====== Data to use ======

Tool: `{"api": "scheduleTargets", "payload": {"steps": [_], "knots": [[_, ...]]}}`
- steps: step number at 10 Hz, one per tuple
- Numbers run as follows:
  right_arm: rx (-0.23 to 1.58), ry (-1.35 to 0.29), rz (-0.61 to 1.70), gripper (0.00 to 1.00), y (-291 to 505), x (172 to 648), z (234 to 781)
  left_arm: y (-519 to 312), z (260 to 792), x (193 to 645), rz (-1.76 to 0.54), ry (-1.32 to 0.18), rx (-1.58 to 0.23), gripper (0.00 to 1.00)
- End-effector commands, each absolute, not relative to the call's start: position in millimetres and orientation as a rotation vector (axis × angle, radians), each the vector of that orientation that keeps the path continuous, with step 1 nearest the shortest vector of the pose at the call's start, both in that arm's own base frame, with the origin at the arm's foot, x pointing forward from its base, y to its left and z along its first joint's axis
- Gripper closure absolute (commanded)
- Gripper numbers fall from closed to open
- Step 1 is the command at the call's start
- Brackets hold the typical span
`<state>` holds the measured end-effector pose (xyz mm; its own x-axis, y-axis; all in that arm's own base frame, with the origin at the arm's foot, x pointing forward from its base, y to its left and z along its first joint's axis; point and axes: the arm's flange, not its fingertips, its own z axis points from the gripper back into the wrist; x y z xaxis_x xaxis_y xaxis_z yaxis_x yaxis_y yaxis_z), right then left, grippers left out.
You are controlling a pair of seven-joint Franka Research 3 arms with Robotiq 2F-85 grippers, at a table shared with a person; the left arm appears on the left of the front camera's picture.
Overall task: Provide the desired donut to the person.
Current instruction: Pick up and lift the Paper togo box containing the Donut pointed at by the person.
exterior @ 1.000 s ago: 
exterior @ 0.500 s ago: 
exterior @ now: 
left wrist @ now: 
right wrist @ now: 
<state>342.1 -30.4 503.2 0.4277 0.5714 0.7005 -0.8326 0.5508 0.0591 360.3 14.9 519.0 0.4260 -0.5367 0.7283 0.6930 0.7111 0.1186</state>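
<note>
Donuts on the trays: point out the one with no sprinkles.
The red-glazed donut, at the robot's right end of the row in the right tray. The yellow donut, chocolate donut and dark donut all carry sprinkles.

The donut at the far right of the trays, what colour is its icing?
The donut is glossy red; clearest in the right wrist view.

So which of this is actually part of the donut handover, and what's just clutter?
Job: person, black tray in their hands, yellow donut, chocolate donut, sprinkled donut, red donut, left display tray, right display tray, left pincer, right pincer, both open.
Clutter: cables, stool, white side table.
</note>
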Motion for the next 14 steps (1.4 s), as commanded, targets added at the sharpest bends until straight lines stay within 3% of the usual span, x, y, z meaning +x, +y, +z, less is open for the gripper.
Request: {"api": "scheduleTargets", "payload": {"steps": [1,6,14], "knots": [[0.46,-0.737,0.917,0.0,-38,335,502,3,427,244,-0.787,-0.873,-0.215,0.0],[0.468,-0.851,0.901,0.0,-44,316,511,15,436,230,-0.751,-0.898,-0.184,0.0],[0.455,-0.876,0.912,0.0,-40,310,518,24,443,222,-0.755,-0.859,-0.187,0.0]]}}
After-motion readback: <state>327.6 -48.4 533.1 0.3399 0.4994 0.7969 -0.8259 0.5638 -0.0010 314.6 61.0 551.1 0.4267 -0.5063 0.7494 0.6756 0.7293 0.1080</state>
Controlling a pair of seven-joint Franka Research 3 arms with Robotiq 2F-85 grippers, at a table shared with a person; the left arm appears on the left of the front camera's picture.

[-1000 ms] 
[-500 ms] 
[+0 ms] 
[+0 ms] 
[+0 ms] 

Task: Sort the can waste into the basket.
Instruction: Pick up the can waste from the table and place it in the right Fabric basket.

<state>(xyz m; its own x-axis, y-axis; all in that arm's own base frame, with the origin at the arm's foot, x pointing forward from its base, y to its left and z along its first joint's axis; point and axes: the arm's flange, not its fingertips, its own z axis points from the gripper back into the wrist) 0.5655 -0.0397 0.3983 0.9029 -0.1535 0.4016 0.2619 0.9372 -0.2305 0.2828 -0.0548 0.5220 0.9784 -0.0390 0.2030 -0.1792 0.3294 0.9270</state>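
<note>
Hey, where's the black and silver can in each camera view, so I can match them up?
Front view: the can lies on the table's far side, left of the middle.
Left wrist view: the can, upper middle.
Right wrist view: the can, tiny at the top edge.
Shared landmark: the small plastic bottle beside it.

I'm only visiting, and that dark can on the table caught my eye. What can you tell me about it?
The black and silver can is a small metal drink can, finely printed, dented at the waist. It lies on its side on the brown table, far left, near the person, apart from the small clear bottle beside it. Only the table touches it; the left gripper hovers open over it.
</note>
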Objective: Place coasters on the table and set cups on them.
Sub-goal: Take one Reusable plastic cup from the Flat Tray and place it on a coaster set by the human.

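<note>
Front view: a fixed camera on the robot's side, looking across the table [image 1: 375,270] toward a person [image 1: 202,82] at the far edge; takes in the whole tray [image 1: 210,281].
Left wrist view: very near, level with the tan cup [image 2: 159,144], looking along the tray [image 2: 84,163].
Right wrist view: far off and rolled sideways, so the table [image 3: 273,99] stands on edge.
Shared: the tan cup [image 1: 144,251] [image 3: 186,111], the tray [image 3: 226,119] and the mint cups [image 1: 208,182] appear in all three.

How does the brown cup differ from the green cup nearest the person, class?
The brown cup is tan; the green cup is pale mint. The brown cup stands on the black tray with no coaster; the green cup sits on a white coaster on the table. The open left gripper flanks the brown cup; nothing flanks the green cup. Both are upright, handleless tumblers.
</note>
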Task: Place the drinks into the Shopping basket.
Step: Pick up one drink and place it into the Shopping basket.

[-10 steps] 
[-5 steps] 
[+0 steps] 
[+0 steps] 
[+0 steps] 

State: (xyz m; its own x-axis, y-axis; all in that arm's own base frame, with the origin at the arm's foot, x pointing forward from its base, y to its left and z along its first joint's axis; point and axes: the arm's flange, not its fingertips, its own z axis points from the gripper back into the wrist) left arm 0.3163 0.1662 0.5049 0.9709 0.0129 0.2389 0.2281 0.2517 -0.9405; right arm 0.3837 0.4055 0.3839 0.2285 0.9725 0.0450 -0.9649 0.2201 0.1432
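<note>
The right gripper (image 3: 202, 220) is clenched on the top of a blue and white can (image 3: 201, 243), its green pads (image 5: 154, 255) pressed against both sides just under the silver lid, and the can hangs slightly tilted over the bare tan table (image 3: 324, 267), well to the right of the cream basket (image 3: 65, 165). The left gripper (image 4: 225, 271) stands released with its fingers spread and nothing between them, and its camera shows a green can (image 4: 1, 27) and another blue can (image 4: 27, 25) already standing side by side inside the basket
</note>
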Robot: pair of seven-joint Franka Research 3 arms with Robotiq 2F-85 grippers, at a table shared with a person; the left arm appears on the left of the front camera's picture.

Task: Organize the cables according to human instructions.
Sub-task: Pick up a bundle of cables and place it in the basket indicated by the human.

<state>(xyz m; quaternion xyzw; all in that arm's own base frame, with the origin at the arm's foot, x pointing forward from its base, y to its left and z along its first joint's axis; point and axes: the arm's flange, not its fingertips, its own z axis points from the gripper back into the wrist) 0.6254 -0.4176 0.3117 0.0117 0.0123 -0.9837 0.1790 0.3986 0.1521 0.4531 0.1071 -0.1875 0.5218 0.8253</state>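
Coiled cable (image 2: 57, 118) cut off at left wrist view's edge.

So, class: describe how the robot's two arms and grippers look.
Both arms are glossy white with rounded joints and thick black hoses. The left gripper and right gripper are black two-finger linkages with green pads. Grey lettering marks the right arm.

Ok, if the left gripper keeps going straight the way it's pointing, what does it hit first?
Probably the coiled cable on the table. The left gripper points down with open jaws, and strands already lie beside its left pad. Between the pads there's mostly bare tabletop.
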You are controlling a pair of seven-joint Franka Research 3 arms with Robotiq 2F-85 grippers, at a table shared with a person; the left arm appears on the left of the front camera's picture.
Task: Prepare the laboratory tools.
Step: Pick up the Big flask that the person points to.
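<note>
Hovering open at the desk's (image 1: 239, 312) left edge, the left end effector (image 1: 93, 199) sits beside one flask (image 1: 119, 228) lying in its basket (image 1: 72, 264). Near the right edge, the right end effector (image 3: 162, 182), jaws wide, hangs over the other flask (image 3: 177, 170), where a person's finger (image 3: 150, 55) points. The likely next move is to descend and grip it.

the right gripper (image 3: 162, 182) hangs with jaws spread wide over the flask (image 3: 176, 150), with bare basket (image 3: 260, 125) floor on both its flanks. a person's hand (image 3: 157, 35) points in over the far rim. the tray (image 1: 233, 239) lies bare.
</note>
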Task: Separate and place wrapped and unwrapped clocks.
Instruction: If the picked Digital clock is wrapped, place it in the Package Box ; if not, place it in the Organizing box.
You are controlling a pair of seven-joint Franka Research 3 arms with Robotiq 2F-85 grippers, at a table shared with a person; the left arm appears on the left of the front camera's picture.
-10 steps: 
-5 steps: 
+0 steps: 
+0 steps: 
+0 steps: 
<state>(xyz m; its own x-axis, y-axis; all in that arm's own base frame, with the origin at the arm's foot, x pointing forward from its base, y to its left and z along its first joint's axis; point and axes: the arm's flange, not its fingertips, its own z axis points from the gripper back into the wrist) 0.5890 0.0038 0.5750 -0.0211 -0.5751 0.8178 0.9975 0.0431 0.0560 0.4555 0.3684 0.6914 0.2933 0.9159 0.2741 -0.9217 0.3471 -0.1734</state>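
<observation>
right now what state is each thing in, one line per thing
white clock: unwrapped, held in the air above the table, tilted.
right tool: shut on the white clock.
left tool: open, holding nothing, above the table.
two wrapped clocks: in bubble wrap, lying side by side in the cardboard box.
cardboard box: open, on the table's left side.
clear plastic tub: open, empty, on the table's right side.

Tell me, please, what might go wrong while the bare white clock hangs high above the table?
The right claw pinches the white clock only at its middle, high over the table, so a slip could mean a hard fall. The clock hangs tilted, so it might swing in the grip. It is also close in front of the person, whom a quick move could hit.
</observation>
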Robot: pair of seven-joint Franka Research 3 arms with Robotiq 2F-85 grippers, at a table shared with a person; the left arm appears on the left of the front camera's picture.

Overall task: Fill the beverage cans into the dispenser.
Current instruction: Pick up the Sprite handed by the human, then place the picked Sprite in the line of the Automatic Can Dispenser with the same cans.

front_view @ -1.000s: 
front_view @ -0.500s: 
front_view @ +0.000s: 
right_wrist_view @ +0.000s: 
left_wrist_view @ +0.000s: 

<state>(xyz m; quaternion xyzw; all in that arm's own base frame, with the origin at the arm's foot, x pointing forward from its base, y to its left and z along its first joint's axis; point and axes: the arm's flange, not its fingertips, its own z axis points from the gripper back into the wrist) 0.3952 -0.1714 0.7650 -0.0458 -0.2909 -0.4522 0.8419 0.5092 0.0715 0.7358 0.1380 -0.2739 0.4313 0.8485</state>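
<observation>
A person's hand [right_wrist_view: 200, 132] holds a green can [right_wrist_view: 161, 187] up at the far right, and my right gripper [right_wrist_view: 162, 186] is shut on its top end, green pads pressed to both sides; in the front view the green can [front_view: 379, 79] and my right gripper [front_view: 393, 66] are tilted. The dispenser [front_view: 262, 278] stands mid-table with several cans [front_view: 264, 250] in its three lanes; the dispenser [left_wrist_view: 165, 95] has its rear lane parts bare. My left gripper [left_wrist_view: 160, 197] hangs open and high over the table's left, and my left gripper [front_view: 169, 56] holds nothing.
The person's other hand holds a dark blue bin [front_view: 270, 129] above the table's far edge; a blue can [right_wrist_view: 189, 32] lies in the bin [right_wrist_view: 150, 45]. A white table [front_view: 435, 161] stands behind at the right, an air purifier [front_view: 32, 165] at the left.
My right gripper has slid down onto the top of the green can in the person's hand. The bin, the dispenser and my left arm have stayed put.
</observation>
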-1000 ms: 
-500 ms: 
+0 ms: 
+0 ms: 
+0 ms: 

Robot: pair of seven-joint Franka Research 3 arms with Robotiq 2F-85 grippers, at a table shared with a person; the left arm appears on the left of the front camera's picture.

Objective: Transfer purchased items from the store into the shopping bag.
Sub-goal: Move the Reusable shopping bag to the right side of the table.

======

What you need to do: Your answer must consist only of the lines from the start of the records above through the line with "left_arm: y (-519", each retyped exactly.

Solved problem:
Tool: `{"api": "scheduleTargets", "payload": {"steps": [_], "knots": [[_, ...]]}}`
- steps: step number at 10 Hz, one per tuple
- Numbers run as follows:
  right_arm: rx (-0.23 to 1.58), ry (-1.35 to 0.29), rz (-0.61 to 1.70), gripper (0.00 to 1.00), y (-291 to 505), x (172 to 648), z (234 to 781)
  left_arm: y (-519 to 312), z (260 to 792), x (193 to 645), rz (-1.76 to 0.54), ry (-1.32 to 0.18), rx (-1.58 to 0.23), gripper (0.00 to 1.00)

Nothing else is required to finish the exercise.